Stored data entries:
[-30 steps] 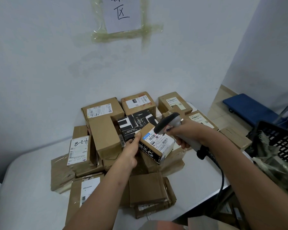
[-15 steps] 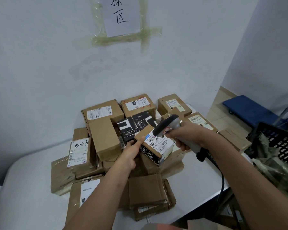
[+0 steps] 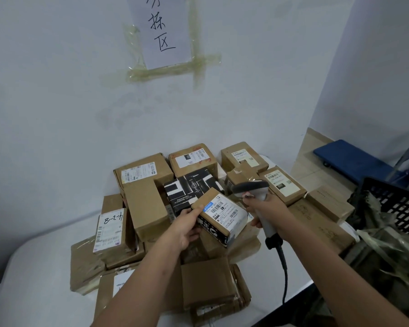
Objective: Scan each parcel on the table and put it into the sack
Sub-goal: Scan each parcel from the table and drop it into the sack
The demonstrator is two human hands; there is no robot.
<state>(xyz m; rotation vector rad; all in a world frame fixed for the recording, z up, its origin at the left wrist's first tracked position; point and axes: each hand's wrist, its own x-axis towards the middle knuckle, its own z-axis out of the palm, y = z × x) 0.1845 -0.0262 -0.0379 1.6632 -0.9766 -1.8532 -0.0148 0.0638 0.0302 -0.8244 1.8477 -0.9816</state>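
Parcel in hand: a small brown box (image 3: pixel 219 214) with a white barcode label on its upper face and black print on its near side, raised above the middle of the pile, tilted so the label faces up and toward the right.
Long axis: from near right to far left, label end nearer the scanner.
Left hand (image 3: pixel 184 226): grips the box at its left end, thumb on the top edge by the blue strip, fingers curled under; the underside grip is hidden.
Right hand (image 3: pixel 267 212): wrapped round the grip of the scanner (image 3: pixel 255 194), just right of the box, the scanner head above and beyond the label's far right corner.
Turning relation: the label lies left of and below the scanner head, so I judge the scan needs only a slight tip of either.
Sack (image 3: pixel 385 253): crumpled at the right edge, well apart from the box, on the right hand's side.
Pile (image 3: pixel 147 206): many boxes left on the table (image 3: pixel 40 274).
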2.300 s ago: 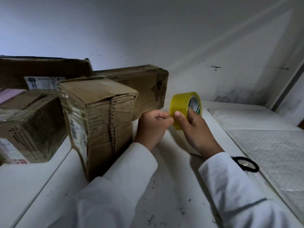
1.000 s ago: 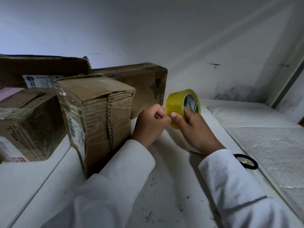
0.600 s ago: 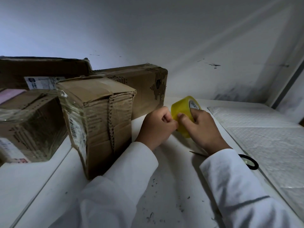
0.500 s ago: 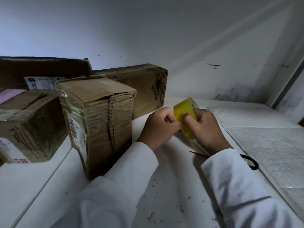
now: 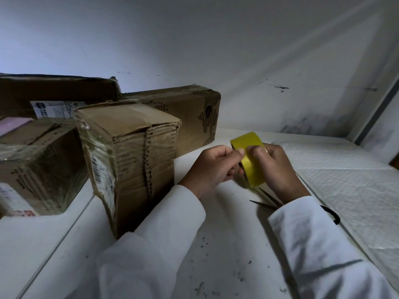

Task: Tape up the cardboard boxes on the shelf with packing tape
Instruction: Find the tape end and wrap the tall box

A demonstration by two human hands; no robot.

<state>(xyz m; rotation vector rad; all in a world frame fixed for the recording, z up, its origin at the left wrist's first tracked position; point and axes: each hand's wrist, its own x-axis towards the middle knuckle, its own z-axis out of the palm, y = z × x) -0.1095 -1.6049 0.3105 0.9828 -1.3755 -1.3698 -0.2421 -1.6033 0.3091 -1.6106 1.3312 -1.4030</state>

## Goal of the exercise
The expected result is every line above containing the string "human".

## Output for this task
The demonstrator is two human hands; there is no robot.
A demonstration by two human hands; no robot.

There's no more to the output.